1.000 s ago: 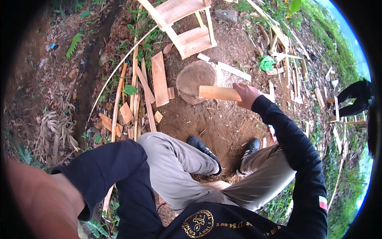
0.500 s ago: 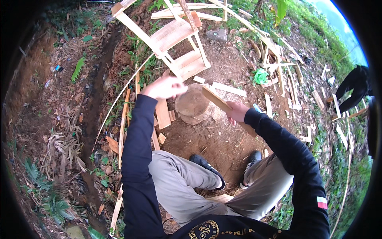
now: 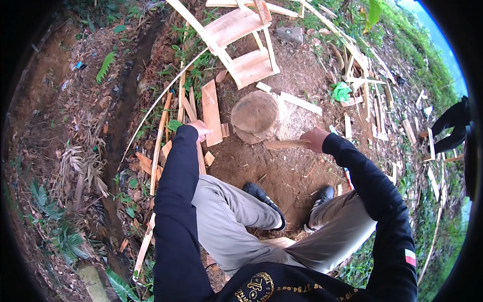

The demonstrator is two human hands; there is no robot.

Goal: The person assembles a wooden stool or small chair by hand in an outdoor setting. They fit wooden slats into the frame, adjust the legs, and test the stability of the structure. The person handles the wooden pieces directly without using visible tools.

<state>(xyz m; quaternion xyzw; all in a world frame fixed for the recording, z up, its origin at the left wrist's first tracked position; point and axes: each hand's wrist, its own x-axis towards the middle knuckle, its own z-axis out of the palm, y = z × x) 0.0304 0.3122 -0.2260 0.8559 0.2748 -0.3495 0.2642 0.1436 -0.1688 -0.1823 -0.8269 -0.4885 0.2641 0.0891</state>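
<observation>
My right hand [image 3: 315,140] grips the end of a narrow wooden board [image 3: 287,144], which points left at the near side of a round-topped tree stump [image 3: 254,113]. My left hand [image 3: 202,130] is over the ground left of the stump, its fingers curled together; what they hold, if anything, is hidden. Next to it lie a flat plank [image 3: 211,111] and a thin wooden strip [image 3: 200,160]. A small wood block [image 3: 209,159] is below that hand.
Beyond the stump stands a wooden frame with flat boards [image 3: 255,67]. Loose slats [image 3: 301,103] lie beside the stump. A green plastic bag [image 3: 341,91] and a grey stone [image 3: 290,34] are farther off. A ditch [image 3: 121,126] runs along the left. Someone's dark-clothed legs [image 3: 450,126] show at right.
My left hand has come down from near the frame toward the planks. My right hand has moved slightly right and up, turning the board from slanting to nearly level. The view has shifted a little.
</observation>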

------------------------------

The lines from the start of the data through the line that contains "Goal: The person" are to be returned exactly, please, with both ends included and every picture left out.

1.000 s ago: 
0.500 s ago: 
now: 

The demonstrator is two human hands; there is no robot.

Goal: The person assembles a wooden stool or small chair by hand in an outdoor setting. They fit wooden slats into the frame, adjust the legs, and test the stability of the structure. The person handles the wooden pieces directly without using visible tools.

The exercise has been answered in full.